Una vez que se analizó el contenido de ese aparato, se obtuvo información que terminó de comprometer a Bento con pruebas que no estaban directamente vinculadas a los casos de coima, pero que pusieron en duda su rol como juez.

De allí surgió que, al menos desde el 2008, el matrimonio Bento-Boiza mantenía una estrecha relación de amistad con la pareja formada por Roberto Massi y Sandra Massi.

El hombre es uno de los socios de Carlos Massi e hijos SRL, una firma ubicada en el Este provincial y que, según su razón social, se dedica a la “venta de semillas, abono, fertilizantes, productos de vivero, venta al por menor de flores y plantas naturales y artificiales y cultivo de vid para vinificar”.
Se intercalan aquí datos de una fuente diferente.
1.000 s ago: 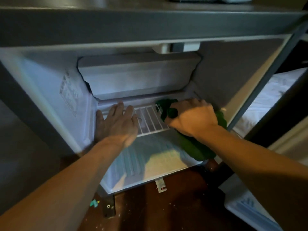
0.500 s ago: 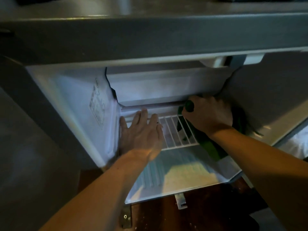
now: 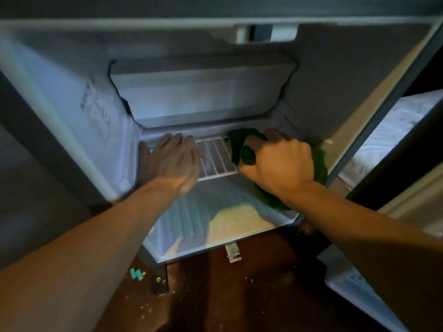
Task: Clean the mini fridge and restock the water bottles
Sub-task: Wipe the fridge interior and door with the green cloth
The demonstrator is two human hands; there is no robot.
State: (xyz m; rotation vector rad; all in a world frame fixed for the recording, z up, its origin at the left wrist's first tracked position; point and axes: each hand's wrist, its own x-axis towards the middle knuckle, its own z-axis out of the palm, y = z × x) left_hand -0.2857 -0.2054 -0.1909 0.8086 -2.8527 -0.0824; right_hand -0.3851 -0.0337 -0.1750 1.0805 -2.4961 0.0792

Esta empresa fue denunciada por la AFIP en el 2014, en un caso por evasión impositiva. La causa por delitos tributarios cayó al juzgado de Bento, quien –a pesar de mantener un vínculo con, al menos, uno de los integrantes– no sólo no se apartó, sino que falló a favor de dictar una falta de mérito.

Los investigadores que conduce el fiscal Dante Vega buscaron en los archivos del Ministerio Público para saber cuál había sido el papel de la fiscalía de entonces y encontraron que había existido una apelación a la decisión del magistrado.

El vínculo entre las parejas quedó plasmado en charlas entre Boiza y Sandra Massi; la mayoría, sobre tema frívolos vinculados con los viajes que realizaban. En una serie de mensajes, Boiza comenta que están por entrar a ver a Celine Dion en el Caesar Palace de Las Vegas. Las fotos de Bento posando confirman todo.